Além disso, Kenya fala que a confiança em seu potencial vem do fato de ser uma mulher letrada racialmente. “O movimento negro fez um trabalho para que a gente chegasse onde estamos hoje.”

Ela explica que o incentivo para esse letramento veio da mãe, Regina, que é economista. “Fui atrás porque eu tinha essa necessidade de descobrir a minha história, ancestralidade, principalmente sendo uma mulher preta brasileira, mas também que tem uma origem angolana por conta do meu pai”, relembra. 

Entre as autoras feministas negras que leu – e recomenda – ela cita Djamila Ribeiro, Conceição Evaristo e Sueli Carneiro.

Conheça Kenya Sade, apresentadora lésbica que tem brilhado na Globo Conheça Kenya Sade, apresentadora lésbica que tem brilhado na Globo

Um divisor de águas nessa trajetória também foi uma viagem ao Reino Unido e à França. “Onde tive contato com outras mulheres pretas da diáspora. Isso me transformou. Parece que eu me redescobri enquanto mulher negra, me empoderei para chegar no Brasil com toda essa força e confiança”, relata. 

Referências femininas 

A jornalista reflete ainda que sua batalha por representatividade é uma luta coletiva. “Estou acompanhada de outras mulheres que também abriram caminhos”, complementa. E uma delas é a atriz Taís Araújo.
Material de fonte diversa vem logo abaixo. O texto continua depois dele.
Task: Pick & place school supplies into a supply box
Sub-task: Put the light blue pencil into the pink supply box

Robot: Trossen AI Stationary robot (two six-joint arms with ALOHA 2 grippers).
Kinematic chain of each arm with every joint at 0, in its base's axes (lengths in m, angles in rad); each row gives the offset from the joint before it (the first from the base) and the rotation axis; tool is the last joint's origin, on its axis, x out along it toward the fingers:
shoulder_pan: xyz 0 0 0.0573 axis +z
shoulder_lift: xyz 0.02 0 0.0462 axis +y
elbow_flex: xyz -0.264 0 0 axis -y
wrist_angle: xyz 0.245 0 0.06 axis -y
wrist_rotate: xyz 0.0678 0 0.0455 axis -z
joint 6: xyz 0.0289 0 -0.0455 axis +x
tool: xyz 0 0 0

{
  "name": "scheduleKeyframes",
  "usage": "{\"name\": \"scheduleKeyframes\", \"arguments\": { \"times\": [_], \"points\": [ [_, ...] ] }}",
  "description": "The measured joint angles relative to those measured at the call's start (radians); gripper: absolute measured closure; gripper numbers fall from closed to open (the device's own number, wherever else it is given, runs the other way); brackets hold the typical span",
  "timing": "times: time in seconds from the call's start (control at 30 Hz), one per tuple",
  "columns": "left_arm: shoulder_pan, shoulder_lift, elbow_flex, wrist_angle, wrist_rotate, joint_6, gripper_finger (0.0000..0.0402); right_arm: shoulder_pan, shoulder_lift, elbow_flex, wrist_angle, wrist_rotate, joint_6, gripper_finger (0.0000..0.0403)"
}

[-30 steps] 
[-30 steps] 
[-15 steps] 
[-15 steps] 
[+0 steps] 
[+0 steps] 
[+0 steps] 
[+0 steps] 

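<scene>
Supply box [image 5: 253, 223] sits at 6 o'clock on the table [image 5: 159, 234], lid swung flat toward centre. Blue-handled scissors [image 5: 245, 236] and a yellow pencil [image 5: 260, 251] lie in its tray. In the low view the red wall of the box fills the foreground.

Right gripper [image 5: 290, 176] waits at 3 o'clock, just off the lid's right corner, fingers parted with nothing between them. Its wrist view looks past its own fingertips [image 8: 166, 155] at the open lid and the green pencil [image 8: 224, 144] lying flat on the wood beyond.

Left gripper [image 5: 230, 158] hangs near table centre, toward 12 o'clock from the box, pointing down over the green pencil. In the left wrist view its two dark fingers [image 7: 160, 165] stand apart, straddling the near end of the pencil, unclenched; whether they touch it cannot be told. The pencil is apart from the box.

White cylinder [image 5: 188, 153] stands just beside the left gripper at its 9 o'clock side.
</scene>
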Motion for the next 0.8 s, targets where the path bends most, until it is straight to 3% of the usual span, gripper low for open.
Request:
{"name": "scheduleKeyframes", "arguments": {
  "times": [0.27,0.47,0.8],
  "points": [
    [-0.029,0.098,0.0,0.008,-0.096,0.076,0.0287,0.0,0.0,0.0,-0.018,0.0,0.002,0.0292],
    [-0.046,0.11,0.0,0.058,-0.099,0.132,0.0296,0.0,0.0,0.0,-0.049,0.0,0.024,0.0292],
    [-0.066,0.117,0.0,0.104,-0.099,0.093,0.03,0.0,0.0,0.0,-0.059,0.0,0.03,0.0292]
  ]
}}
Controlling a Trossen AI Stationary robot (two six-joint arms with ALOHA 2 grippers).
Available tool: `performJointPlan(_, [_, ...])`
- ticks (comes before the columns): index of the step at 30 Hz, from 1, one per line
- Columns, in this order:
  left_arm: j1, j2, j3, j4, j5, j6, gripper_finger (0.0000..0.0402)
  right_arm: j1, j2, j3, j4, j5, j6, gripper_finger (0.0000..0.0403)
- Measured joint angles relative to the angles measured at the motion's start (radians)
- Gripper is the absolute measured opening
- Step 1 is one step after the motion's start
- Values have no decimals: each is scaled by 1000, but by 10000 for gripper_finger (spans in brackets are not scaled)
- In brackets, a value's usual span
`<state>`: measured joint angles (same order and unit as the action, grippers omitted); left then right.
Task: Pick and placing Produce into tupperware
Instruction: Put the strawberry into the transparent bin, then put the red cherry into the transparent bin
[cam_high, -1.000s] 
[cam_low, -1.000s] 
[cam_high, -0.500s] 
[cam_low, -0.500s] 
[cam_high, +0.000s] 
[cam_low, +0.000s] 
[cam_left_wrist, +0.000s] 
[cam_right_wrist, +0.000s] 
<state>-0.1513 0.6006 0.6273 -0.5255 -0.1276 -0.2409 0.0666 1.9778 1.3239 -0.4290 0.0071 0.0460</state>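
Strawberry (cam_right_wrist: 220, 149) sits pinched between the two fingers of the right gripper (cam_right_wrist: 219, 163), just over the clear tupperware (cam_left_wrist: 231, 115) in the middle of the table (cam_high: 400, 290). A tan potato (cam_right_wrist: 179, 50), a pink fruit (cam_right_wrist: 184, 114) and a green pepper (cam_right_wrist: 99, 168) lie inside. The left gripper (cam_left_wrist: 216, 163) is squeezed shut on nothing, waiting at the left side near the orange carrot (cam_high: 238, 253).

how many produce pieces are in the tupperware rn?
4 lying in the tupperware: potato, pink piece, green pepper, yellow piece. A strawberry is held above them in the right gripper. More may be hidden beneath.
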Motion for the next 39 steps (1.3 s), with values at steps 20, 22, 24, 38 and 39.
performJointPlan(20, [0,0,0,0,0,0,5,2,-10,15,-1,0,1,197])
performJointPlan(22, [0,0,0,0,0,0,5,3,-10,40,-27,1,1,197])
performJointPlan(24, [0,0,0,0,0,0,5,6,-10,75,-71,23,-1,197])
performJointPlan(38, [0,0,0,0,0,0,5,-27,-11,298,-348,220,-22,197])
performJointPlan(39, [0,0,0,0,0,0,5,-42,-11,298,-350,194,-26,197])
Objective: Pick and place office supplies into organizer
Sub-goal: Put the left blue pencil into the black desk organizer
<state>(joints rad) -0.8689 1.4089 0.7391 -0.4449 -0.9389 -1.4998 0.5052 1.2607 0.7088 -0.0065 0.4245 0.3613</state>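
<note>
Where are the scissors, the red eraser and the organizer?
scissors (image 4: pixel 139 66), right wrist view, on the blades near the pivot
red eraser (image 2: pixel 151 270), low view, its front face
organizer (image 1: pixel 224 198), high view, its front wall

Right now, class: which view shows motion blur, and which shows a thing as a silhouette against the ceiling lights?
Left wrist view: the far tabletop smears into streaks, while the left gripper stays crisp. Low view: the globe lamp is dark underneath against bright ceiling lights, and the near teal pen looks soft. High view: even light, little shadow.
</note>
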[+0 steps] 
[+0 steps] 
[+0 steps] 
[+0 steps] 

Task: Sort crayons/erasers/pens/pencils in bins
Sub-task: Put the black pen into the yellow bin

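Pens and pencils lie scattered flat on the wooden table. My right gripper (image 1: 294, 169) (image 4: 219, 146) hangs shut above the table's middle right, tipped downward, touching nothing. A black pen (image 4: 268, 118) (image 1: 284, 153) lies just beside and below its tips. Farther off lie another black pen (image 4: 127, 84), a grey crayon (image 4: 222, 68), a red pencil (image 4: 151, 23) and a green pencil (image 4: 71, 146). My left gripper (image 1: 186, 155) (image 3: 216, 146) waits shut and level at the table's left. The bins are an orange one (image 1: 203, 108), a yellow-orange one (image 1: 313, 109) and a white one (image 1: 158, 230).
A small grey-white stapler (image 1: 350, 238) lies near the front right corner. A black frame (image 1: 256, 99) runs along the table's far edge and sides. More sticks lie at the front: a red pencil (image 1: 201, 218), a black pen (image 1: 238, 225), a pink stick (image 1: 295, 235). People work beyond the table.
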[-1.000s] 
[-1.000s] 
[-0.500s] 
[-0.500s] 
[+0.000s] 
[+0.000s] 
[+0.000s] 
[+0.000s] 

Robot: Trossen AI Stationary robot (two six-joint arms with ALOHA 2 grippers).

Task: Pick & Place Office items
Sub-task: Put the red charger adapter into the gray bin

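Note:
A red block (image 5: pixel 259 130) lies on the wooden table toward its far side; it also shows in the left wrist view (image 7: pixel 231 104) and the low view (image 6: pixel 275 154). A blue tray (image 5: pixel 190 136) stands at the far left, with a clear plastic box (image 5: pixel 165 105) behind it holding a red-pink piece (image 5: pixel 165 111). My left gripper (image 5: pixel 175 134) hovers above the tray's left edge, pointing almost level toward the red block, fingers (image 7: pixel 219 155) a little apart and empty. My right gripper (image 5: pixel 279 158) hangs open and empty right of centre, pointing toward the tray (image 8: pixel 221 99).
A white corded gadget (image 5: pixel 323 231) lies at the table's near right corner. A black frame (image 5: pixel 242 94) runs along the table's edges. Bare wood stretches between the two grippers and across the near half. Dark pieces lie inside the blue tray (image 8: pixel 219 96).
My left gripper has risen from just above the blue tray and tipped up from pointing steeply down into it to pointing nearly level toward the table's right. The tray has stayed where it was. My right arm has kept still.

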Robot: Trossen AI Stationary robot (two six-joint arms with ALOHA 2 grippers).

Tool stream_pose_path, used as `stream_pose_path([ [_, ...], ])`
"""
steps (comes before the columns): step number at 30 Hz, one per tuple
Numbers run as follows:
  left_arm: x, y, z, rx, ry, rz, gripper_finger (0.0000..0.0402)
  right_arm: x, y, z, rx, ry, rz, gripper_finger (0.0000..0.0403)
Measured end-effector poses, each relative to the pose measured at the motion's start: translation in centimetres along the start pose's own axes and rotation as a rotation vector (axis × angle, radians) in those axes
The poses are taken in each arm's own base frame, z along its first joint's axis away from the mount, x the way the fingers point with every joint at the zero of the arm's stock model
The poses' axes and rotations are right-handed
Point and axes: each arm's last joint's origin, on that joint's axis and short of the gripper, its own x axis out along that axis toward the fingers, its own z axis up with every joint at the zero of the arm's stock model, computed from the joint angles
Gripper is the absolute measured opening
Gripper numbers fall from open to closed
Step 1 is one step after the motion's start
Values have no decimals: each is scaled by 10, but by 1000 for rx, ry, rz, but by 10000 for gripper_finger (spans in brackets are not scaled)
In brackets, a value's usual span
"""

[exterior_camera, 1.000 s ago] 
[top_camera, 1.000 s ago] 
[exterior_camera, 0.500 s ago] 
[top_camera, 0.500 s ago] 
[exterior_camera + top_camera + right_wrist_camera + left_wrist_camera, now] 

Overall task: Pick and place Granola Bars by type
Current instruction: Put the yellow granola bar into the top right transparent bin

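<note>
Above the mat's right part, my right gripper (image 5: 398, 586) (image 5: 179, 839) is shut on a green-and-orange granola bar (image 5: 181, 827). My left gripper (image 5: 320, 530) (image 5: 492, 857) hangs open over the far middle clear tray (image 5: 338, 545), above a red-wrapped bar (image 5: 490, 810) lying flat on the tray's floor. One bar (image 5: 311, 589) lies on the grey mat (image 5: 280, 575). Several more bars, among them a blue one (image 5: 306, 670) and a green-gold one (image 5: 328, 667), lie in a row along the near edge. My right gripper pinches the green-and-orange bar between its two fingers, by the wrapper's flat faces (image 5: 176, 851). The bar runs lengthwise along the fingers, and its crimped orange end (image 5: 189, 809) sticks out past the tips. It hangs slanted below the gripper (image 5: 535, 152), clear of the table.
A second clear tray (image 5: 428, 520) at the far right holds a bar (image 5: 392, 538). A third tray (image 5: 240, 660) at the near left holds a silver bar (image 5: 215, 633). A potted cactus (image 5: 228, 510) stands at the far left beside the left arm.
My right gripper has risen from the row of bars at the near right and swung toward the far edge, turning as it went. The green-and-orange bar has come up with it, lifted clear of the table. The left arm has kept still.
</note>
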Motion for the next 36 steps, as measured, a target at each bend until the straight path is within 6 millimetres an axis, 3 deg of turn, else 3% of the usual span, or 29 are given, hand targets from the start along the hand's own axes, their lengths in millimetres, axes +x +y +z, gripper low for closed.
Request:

“Ela é uma grande referência para mim. Taís é essa referência de beleza, de excelência de entrega e eu sinto que estou virando também esse símbolo, mas com os pés no chão, para não subir à cabeça. É uma longa trajetória e eu não ando sozinha.”

Outra grande referência para Kenya é a mãe. Ela destaca que Regina apostou todas as fichas nela. “Fui uma criança que pode sonhar. Em nenhum momento ela falava que eu não poderia ser alguma coisa.”

“Acho que ela [minha mãe] já sabia que a trajetória não iria ser fácil. Sou uma mulher preta no Brasil, e  LGBTQIA+. Por conta da minha criação, sou uma mulher muito mais confiante.”

Kenya é casada com a artista visual Thamyres Donadio. Elas começaram o relacionamento em 2019 e moram juntas há pelo menos dois anos. “Levo isso com muita naturalidade. Inclusive, falo da minha esposa o tempo inteiro, é uma parte de mim, é meu grande amor.”

“Falo disso abertamente, sobre ser uma mulher lésbica. Firmar esse nosso relacionamento é, de certa forma, fazer política e dar visibilidade a outras mulheres LGBTQIA+. Além disso, tem muitas pessoas que não se aceitam, é uma maneira de mostrar que é possível estar nos espaços sendo quem você é”, finaliza.